The PCS medications were delivered by an infusion line, which was attached to the IV skin insertion site. All patients were provided with instructions on the use of the PCS system in the preoperative area.
Preoperatively, standardized psychological tests were performed by the patient. We used 10 visual analog scales (VAS) to determine the pretreatment level of anxiety (0 = calm to 10 = extremely anxious). A digit symbol substitution test (DSST) was used to assess the baseline level of cognitive function. The sedation level was also assessed by the investigator, using the observer's assessment of alertness/sedation (OAA/S) scale, with 1 = wide-awake and alert to 5 = asleep and/or unarousable, after completing the preoperative pain VAS, DSST, and OAA/S assessments. Deep sedation's evaluation is when OAA/S score change from 3 to 2 (responds only after mild prodding or shaking).
Before administration of the local anesthetic, and immediately after pump connection to a 22-gauge peripheral i.v. cannula, the patient was encouraged to make the first demand by pressing the hand-held triggering device, and in addition, to make a demand in the event of any discomfort or anxiety.
On arriving at the operating room, standard monitoring, including electrocardiography, non-invasive arterial pressure, respiration rate and peripheral pulse oximetry, was recorded.
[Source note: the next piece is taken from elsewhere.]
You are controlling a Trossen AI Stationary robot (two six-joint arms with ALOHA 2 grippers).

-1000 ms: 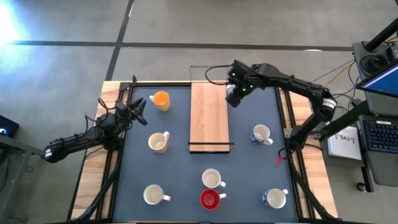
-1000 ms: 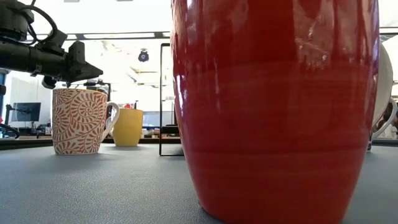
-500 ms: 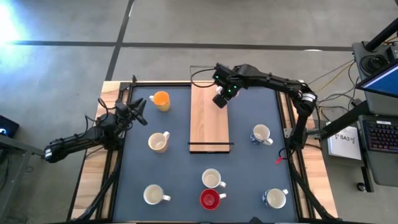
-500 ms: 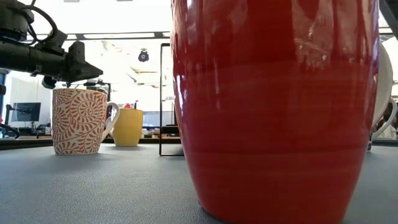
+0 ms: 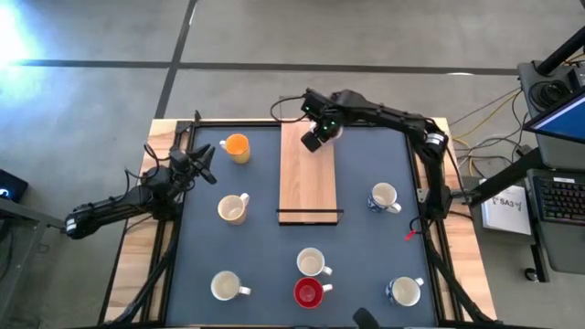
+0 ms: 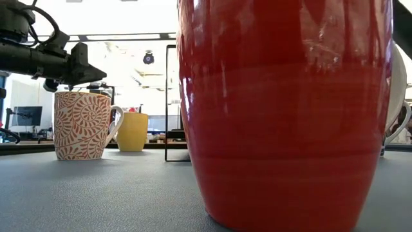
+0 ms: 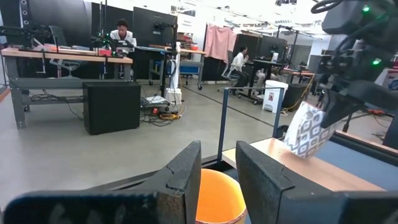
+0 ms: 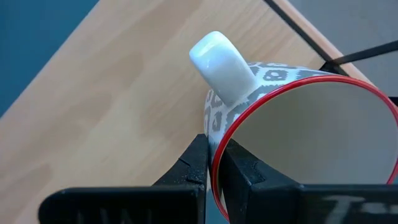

Oxygen was administered via nasal cannula at 3 L/min. Ephedrine 5 mg was administered when systolic blood pressure (SBP) decreased below 90 mmHg or 70% of the preoperative value. Atropine 0.5 mg was injected to the patients when the heart rate (HR) fell below 40 beats/min. SBP, HR, respiratory rate (RR), and peripheral oxygen saturation (SpO2) were recorded at each time point, as follows; B = preoperative baseline, PCS 5 = 5 min after PCS start, Inc = just after incision, OP15 = 15 min after incision, OPend = the end of surgery, R0 = just after arrival at recovery room, R15 = 15 min after at recovery room, and R30 = 30 min after arrival at recovery. Moreover, the incidence of adverse events, including hypertension (SBP > 160 mmHg), hypotension (SBP < 80 mmHg), bradycardia (HR < 50 beats/min), respiratory depression (RR < 10 breaths/min), and oxygen desaturation (SpO2 < 93%), were evaluated.
At the end of the surgery, the total amount of propofol and remifentanil administered was noted from the PCS display, as the A/D ratio (%) were the number of self-administration attempts of the study drugs (demand), and the number of successful attempts (apply). Before discharge, from the day surgery unit, patients were asked their opinion of the sedation and its effect by using a 4 - point rating scale (1 = highly satisfactory, 2 = satisfactory, 3 = somewhat satisfactory, 4 = unsatisfactory) [6
Statistical analyses were performed, using GraphPad Prism (GraphPad Software, USA, 5.0). One-way ANOVA was used for the comparison among the groups in the following parameters: age, weight, height, ASA status, duration of sedation, operation time, volume of regimen requirements and A/D ratio. The overall significance of the results was examined, using a two-way analysis of variance, and a Bonferroni post-hoc test was used for multiple comparisons. The Fisher's exact test was used to determine the incidence of adverse events. The results are expressed as the mean ± SD or absolute number. P value of < 0.05 was considered to be statistically significant.